И тут он сам бросился на мышь. Она не ожидала нападения и оказалась под ним. Сдаваться, однако, она не собиралась. Она привыкла главенствовать здесь, во владениях, занимаемых одной мышиной семьей, и яростно защищалась, понимая, что стоит ей дрогнуть и кончится ее власть, никто не будет подчиняться ей, все станут подчиняться пришельцу. Он тоже понимал это. Он не хотел никому подчиняться. Хватит унижений, которые он пережил в первое превращение в мышонка. Теперь он опытен, он отстоит свою независимость.
Серым клубком катались они по земле. На них налипала паутина. Их кололи острые сосновые щепки, отлетевшие от пола. Но никто из них не хотел сдаваться. Наконец мышь не выдержала и отбежала в сторону. Он сразу ринулся вдогонку. Он знал: чем безжалостнее будет сейчас, тем спокойнее будет жить потом. Он догонял мышь, недавнего хозяина здешних владений, и больно впивался в основание ее хвоста. Та поворачивалась, ощерив зубки, становилась на задние лапы и теперь уже ей приходилось отбиваться.
Через некоторое время погоня повторилась. Временами он терял мышь из виду, приникал к земле, вынюхивая ее след, и обнаружив, бросался в новую ожесточенную атаку. Драка даже немного веселила его – он осознавал свое неоспоримое превосходство и радовался, что здесь, под полом ознобинской избы, будет хозяином. Он, а не эта убегающая мышь, отныне станет тут главным.
Мышь добежала до гнезда, нырнула в него, затихла и только минуты две спустя осторожно высунула наружу нос.
Он воинственно стоял у гнезда. В гнездо входить он не собирался, потому, что знал: если войдет в гнездо, убегать придется ему – даже помимо своей воли; сработает инстинкт, диктующий неприкосновенность чужого жилья.
Хитря, он отошел в сторону, стал так, чтобы мышь не видела его. Он был уверен, что рано или поздно та выберется из гнезда и схватка между ними повторится. И не раз, может быть. До тех пор они будут драться, пока он не заставит мышь покинуть гнездо, в котором поселится сам. Пока же он отдыхал перед новым боем, не спуская настороженных глаз с гнезда.
Вверху продолжали ходить взад-вперед. Людей в избе стало больше, и редкий гром над головой перерос в нескончаемый грохот, заставляющий его испуганно вздыбливать усики.
Ему захотелось есть. Он повел носом по сторонам. Голод становился сильней, и он суетливо отбежал от гнезда, уткнув остроносую голову в землю. По запаху собственных следов двинулся он назад, туда, где лежали убитые им два старых человека. Голод вел его – он знал, что найдет хоть какую-нибудь крошку в горнице ознобинской избы. Схватка за главенство отступила на второй план: потом, потом; сначала надо утолить голод.

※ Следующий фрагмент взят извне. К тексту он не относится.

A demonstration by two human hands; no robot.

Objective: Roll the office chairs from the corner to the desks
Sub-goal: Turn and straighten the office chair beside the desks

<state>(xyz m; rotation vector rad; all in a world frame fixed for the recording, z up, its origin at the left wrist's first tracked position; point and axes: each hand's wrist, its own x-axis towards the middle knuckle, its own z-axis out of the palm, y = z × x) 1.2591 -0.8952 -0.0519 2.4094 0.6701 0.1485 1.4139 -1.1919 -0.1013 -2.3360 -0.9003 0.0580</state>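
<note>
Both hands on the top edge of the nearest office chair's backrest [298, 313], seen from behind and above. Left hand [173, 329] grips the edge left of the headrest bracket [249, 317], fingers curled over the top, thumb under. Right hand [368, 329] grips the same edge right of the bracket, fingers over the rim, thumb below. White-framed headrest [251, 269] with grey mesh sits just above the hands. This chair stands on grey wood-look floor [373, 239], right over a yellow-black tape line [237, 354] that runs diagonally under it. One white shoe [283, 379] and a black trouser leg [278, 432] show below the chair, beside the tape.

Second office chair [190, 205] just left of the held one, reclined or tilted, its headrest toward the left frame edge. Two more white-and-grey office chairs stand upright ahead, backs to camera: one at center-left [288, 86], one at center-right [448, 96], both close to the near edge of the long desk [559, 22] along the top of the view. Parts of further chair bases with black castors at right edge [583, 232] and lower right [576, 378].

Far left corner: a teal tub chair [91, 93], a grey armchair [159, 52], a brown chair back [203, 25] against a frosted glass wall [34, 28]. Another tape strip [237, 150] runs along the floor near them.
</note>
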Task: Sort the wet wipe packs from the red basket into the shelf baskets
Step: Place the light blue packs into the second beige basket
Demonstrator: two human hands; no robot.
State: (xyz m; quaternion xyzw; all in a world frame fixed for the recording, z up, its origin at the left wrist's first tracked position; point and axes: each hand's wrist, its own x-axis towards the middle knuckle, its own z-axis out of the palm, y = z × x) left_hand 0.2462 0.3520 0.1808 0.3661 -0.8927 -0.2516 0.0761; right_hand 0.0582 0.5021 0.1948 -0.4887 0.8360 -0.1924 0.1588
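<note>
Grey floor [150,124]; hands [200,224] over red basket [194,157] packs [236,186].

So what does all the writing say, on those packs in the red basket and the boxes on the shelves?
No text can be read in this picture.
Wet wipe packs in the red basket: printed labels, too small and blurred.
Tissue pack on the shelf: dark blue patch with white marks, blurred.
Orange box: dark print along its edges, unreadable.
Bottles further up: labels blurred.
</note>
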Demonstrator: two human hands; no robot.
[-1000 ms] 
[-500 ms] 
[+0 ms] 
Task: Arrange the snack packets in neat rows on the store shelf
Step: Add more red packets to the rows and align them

Он выглянул из дырки у печки. На него не обратили внимания. Он знал, что так будет; уверен был: никто из собравшихся здесь людей не разглядит в сером мышонке черты человека, называвшего себя Шиловым.
Попискивая от рези в желудке, он побежал вдоль стены, по-прежнему уткнув нос вниз. Запах засохшего хлеба волновал и тревожил его. Все мыши близоруки, и он почти ничего не видел перед собой – только по запаху он мог найти завалившийся куда-то в угол кусочек хлеба, остаток скудной трапезы деда Ознобина. В тесном пространстве между ножкой стола и стенок обнаружил он этот кусочек и сразу же стал с жадностью грызть его, попискивая уже от удовольствия.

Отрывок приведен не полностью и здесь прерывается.